The name Boerboel derives from the Afrikaans words boer, meaning farmer, and boel, a shortening of boelhond, meaning bulldog.

The Boerboel descends from an old colonial cross-breed of mastiffs and bulldogs used both as a guard dog on remote farms and estates and for big game hunting, and known as the Boer Dog or Boer Hunting Dog. An account from 1909 describes this cross-breed as the best dog for hunting leopards and baboons in packs; a leopard with a leg caught in a trap can be killed by a pack of them. The Standard Encyclopaedia of Southern Africa describes the Boer Mastiff as an excellent fighter; one killed leopards in four single combats over a number of years, but was killed by a fifth.

Breeding of the Boerboel began in the 1950s. A breed association, the Suid-Afrikaanse Boerboel Telersvereniging or South African Boerboel Breeders Association, was established in 1983. A new association, the South African Boerboel Breeders' Society, was formed in 2012 and registered with the Department of Agriculture, Forestry and Fisheries in 2014.

== Characteristics ==

The Boerboel is a large dog, with a strong bone structure and well-developed muscles.
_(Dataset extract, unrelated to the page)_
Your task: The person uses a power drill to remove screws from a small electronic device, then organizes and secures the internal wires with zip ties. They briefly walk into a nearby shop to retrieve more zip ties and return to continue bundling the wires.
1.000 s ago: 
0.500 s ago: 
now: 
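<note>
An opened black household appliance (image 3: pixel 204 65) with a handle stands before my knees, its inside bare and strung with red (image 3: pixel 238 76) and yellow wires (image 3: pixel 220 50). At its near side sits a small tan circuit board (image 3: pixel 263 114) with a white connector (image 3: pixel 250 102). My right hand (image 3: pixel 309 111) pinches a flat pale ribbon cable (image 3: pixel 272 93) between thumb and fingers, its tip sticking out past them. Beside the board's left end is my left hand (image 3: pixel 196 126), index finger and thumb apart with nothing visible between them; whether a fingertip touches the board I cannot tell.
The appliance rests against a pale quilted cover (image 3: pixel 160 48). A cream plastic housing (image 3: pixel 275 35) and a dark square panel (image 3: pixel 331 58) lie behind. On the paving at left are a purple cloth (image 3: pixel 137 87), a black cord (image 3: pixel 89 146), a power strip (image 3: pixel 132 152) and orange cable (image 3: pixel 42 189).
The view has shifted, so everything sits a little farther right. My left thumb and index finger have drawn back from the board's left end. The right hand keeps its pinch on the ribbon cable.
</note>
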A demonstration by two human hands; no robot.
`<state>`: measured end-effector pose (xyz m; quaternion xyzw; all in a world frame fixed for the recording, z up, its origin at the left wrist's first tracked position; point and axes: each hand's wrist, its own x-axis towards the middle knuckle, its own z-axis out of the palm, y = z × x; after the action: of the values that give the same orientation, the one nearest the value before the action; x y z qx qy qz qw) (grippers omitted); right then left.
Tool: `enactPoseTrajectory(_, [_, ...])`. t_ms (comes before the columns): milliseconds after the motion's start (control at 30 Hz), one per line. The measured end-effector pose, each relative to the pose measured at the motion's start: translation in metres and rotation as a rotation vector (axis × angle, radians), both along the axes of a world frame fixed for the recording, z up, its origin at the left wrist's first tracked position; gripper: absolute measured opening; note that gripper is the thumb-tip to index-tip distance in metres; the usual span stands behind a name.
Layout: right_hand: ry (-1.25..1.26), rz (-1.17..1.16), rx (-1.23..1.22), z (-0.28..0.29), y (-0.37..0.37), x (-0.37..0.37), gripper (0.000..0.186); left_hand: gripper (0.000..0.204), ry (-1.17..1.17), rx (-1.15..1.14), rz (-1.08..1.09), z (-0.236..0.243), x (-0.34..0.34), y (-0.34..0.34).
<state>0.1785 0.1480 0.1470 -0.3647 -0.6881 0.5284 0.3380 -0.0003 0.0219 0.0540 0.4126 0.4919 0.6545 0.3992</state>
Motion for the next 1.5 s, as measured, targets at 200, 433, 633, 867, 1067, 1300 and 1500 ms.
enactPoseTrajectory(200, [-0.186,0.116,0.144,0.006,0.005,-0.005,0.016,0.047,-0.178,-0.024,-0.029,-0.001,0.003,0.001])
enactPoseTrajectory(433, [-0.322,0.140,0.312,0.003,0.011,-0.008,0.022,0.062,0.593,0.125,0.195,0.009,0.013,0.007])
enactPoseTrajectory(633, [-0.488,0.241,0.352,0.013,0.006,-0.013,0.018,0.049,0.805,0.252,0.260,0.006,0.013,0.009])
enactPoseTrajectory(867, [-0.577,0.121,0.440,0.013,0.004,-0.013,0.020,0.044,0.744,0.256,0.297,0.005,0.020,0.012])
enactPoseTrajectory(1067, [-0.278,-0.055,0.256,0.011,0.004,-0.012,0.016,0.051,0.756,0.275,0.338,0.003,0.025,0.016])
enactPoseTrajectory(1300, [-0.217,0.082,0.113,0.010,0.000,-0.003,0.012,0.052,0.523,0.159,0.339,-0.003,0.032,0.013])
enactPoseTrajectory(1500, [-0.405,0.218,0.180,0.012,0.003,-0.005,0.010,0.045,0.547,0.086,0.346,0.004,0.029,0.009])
The head is large and the muzzle is short.

The coat is short and sleek with dense hair coverage. The recognised colours are brindle, fawn, and brown; it may or may not have a black mask. There is one minor divergence between breed standards; the Kennel Union of South Africa does not accept black but SABBS does.

The dogs show courage when threatened; they may display aggression toward other dogs or strangers.

== Health ==
The Boerboel may develop hip or elbow dysplasia, vaginal hyperplasia, ectropion and entropion. Juvenile epilepsy (with attacks brought on by metabolic changes or stress) has been observed.

== Restrictions ==

Ownership of the dog is restricted or banned in many countries, among them Bermuda, Denmark, the Faroe Islands, France, Mauritius, Qatar, Tunisia and the Turks and Caicos islands.